Work task: The pictures are to be omitted when the entries are reproduced exactly.

Given information:
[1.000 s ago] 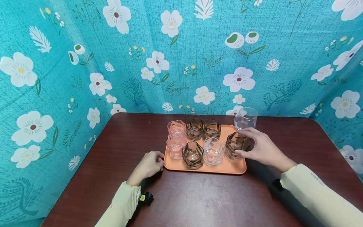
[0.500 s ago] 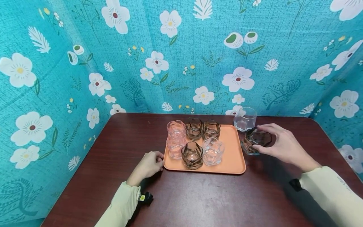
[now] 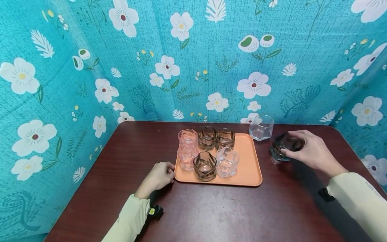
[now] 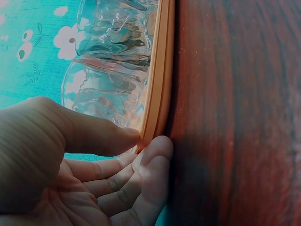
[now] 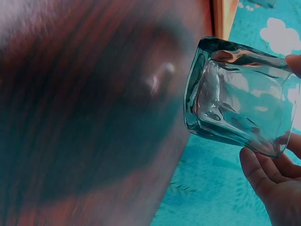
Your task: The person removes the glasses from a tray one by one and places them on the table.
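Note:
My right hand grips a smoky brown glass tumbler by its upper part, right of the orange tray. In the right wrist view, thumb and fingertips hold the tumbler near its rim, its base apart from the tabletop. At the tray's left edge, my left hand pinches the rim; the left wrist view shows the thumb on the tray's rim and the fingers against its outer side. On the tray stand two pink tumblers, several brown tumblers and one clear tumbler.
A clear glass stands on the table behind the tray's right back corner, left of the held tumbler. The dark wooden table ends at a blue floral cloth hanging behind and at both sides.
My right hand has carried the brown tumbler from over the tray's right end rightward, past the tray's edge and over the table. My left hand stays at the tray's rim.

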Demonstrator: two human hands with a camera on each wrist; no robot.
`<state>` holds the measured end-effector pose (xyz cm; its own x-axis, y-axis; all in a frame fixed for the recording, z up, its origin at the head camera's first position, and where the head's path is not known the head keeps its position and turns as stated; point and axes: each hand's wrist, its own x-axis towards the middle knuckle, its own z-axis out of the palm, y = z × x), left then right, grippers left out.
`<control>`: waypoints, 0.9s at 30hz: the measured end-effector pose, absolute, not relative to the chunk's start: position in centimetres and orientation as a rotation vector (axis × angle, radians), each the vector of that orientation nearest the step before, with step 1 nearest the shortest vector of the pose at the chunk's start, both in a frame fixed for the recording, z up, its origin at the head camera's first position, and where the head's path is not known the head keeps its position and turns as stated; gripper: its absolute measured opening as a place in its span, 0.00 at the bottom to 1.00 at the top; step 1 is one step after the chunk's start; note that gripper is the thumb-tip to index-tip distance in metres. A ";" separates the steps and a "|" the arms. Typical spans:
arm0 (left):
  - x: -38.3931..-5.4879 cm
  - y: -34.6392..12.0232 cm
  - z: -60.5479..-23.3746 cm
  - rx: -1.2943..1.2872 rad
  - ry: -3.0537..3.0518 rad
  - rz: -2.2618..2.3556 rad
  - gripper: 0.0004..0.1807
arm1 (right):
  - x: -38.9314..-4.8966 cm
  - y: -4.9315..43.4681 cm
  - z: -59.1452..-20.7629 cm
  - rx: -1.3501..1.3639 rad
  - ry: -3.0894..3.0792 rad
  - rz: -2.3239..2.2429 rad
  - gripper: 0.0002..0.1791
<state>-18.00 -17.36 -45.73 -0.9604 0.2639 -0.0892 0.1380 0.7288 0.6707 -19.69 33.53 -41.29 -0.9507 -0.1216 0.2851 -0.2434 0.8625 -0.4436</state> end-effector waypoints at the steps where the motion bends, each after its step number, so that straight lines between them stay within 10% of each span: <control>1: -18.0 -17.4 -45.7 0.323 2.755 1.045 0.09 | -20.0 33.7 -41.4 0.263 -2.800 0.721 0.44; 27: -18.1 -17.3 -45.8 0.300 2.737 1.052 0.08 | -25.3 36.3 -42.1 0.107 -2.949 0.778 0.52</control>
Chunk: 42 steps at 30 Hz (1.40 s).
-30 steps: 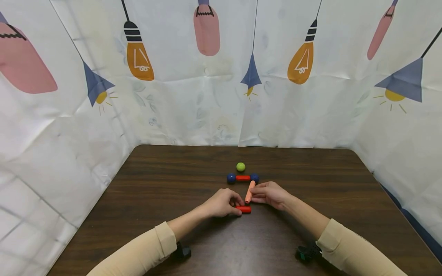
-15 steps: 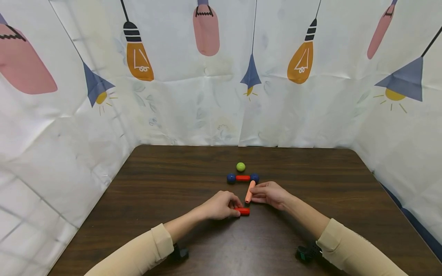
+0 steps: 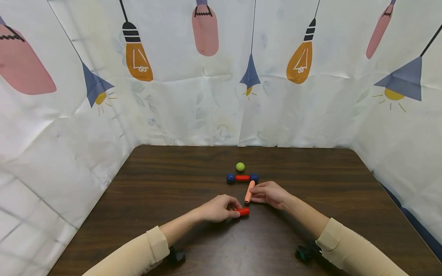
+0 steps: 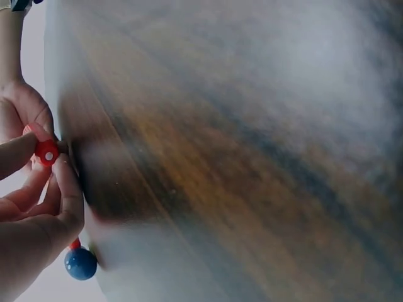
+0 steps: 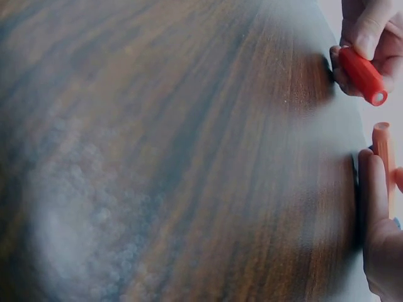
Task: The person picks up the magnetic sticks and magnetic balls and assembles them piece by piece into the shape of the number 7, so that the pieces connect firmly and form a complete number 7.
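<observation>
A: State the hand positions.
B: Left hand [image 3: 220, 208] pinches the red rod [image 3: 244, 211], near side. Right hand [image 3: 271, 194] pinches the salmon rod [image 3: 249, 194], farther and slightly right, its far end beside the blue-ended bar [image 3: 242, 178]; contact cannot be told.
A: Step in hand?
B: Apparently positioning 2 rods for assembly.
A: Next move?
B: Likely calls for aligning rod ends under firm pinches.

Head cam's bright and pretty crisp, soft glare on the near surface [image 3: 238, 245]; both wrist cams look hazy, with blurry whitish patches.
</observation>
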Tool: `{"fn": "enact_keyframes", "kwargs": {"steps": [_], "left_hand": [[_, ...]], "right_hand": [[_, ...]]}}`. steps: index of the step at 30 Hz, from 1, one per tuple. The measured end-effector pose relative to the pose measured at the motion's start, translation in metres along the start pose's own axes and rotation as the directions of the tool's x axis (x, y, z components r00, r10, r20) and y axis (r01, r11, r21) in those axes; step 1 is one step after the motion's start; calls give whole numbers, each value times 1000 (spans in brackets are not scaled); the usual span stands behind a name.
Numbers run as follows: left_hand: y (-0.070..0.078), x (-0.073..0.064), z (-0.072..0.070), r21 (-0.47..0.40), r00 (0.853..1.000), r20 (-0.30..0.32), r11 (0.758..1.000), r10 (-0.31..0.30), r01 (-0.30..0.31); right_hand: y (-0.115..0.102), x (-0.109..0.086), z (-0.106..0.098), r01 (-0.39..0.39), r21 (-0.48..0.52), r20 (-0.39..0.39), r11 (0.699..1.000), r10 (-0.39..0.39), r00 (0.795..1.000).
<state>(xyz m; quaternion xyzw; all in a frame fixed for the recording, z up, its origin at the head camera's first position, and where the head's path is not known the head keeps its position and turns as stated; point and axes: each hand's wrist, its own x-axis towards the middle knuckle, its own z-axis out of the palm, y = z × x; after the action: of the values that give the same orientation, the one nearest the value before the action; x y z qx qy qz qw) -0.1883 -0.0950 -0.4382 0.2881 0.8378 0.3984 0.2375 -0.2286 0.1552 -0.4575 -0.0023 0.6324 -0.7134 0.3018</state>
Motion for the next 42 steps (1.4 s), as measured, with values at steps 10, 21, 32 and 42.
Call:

Task response:
[1.000 s ago] 
[0.500 s ago] 
[now] 
[now] 
[now] 
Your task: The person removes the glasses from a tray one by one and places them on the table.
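Note:
My right hand grips a smoky brown glass tumbler by its upper part, right of the orange tray. In the right wrist view, thumb and fingertips hold the tumbler near its rim, its base apart from the tabletop. At the tray's left edge, my left hand pinches the rim; the left wrist view shows the thumb on the tray's rim and the fingers against its outer side. On the tray stand two pink tumblers, several brown tumblers and one clear tumbler.
A clear glass stands on the table behind the tray's right back corner, left of the held tumbler. The dark wooden table ends at a blue floral cloth hanging behind and at both sides.
My right hand has carried the brown tumbler from over the tray's right end rightward, past the tray's edge and over the table. My left hand stays at the tray's rim.
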
Demonstrator: two human hands with a camera on each wrist; no robot.
`<state>` holds the measured end-effector pose (xyz cm; its own x-axis, y-axis; all in a frame fixed for the recording, z up, its origin at the head camera's first position, and where the head's path is not known the head keeps its position and turns as stated; point and axes: each hand's wrist, its own x-axis towards the middle knuckle, its own z-axis out of the palm, y = z × x), left then right, grippers left out.
`<control>`: waypoints, 0.9s at 30hz: the measured end-effector pose, absolute, not relative to the chunk's start: position in centimetres and orientation as a rotation vector (axis × angle, radians), each the vector of that orientation nearest the step before, with step 1 nearest the shortest vector of the pose at the chunk's start, both in a frame fixed for the recording, z up, its origin at the head camera's first position, and where the head's path is not known the head keeps its position and turns as stated; gripper: its absolute measured opening as a place in its span, 0.00 at the bottom to 1.00 at the top; step 1 is one step after the chunk's start; note that gripper is the thumb-tip to index-tip distance in metres. A ";" separates the steps and a "|" the arms. Typical spans:
arm0 (left):
  - x: -38.3931..-5.4879 cm
  - y: -34.6392..12.0232 cm
  - z: -60.5479..-23.3746 cm
  - rx: -1.2943..1.2872 rad
  - ry: -3.0537..3.0518 rad
  - rz: -2.2618..2.3556 rad
  - gripper: 0.0004..0.1807
arm1 (right):
  - x: -38.9314..-4.8966 cm
  - y: -4.9315..43.4681 cm
  - z: -59.1452..-20.7629 cm
  - rx: -1.3501..1.3639 rad
  - ry: -3.0894..3.0792 rad
  - rz: -2.3239..2.2429 rad
  - gripper: 0.0002..0.1791
<state>-18.00 -17.36 -45.73 -0.9604 0.2639 -0.0892 0.1380 0.7288 0.6707 -19.69 33.53 -41.29 -0.9507 -0.1216 0.2851 -0.2434 0.8625 -0.4436</state> end-effector waypoints at the steps where the motion bends, each after its step number, so that straight lines between them stay within 10% of each span: <control>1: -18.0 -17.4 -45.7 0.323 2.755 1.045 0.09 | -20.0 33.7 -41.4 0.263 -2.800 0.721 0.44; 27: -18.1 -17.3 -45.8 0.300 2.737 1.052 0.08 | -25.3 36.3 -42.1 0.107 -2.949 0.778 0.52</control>
Chunk: 42 steps at 30 Hz (1.40 s).
-30 steps: 
-15 steps: 
+0 steps: 
+0 steps: 
+0 steps: 
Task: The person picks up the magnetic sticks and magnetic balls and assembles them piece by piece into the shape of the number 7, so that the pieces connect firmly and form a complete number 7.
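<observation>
A: State the hand positions.
B: Left hand [image 3: 220, 208] pinches the red rod [image 3: 244, 211], near side. Right hand [image 3: 271, 194] pinches the salmon rod [image 3: 249, 194], farther and slightly right, its far end beside the blue-ended bar [image 3: 242, 178]; contact cannot be told.
A: Step in hand?
B: Apparently positioning 2 rods for assembly.
A: Next move?
B: Likely calls for aligning rod ends under firm pinches.

Head cam's bright and pretty crisp, soft glare on the near surface [image 3: 238, 245]; both wrist cams look hazy, with blurry whitish patches.
</observation>
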Tool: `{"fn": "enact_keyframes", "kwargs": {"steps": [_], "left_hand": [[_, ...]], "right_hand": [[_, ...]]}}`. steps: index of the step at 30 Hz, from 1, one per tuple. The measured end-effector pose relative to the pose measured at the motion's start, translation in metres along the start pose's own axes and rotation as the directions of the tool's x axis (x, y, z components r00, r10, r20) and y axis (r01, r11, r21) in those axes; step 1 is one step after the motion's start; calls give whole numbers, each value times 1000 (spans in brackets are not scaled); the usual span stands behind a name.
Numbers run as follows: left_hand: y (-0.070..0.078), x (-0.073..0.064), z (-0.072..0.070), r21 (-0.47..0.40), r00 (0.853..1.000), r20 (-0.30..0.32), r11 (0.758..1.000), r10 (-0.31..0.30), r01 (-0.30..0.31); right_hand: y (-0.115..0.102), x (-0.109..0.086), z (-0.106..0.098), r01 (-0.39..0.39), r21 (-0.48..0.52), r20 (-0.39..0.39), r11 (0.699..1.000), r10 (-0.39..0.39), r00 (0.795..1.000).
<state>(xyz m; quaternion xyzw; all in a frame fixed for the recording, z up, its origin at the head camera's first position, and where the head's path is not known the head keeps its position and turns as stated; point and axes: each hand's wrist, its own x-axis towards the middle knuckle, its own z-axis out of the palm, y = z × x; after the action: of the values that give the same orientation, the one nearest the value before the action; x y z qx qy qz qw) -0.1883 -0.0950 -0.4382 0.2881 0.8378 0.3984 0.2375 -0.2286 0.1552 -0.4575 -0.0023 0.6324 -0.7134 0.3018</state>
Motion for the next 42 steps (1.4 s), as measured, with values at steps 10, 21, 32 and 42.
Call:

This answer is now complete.